== The data

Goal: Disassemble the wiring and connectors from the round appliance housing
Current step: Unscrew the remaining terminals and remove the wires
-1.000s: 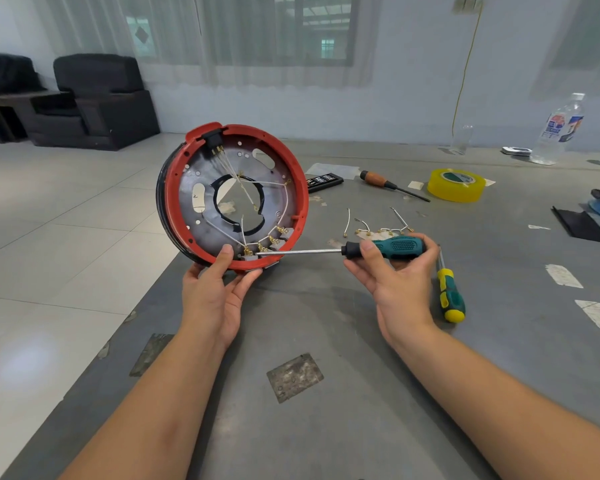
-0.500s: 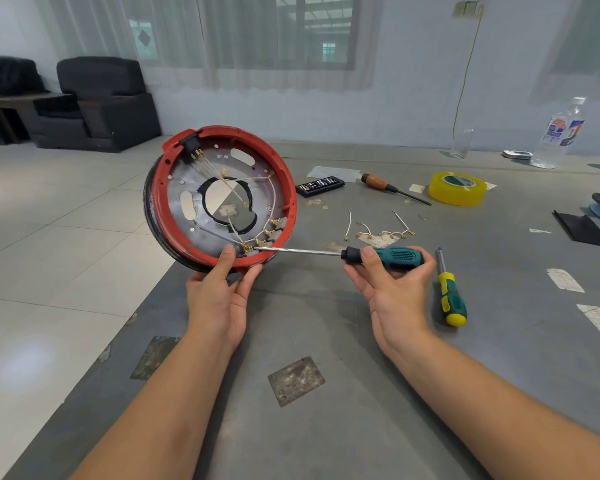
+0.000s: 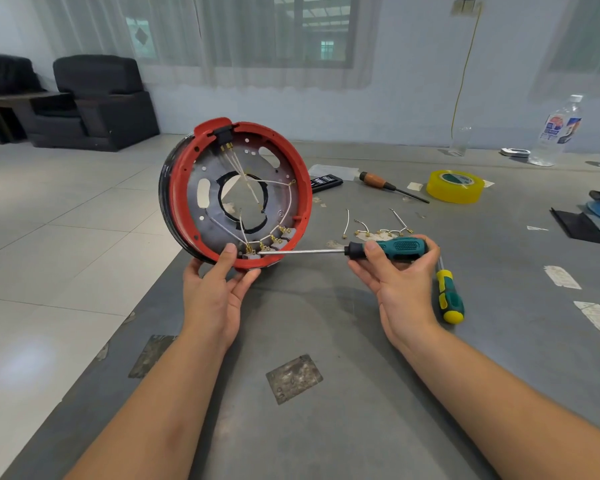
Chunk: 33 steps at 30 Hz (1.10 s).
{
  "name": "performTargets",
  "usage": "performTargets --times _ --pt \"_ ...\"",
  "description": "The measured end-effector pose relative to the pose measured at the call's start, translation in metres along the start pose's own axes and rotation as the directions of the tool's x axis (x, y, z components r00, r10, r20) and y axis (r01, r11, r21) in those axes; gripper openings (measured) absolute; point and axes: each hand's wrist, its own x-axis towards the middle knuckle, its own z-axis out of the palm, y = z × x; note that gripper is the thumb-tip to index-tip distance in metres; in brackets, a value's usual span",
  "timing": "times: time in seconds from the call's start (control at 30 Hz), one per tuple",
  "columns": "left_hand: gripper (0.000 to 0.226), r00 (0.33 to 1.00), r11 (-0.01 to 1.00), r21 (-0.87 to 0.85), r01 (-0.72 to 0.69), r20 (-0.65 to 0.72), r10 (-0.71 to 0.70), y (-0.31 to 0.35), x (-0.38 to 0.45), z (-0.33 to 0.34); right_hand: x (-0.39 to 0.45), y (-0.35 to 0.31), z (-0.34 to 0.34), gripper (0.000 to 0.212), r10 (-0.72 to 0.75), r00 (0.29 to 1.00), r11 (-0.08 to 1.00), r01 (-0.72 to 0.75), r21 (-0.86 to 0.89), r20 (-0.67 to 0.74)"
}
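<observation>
1. Red-rimmed housing (image 3: 302,188) stands on edge at the counter's (image 3: 326,323) left edge, its open inside facing the camera.
2. Left hand (image 3: 215,292) grips the housing at its 6 o'clock, thumb on the inner rim, fingers curled under the outside.
3. White wires (image 3: 246,181) run from a black connector (image 3: 224,135) at 12 o'clock to brass terminals (image 3: 274,240) between 4 and 6 o'clock.
4. Right hand (image 3: 399,275) holds a teal screwdriver (image 3: 400,245), fingers clamped on the handle; its tip touches a terminal near 6 o'clock.
5. Loose wires (image 3: 378,230) lie on the counter at the housing's 3 o'clock.
6. Near the right hand's 3 o'clock lies a second screwdriver (image 3: 449,296); a third (image 3: 378,181) and yellow tape (image 3: 454,185) lie towards 1 o'clock of the housing.
</observation>
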Motion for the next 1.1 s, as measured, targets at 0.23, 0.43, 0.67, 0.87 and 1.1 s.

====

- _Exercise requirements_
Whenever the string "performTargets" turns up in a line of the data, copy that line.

- _Problem solution_
  "name": "performTargets",
  "usage": "performTargets --times _ --pt \"_ ...\"",

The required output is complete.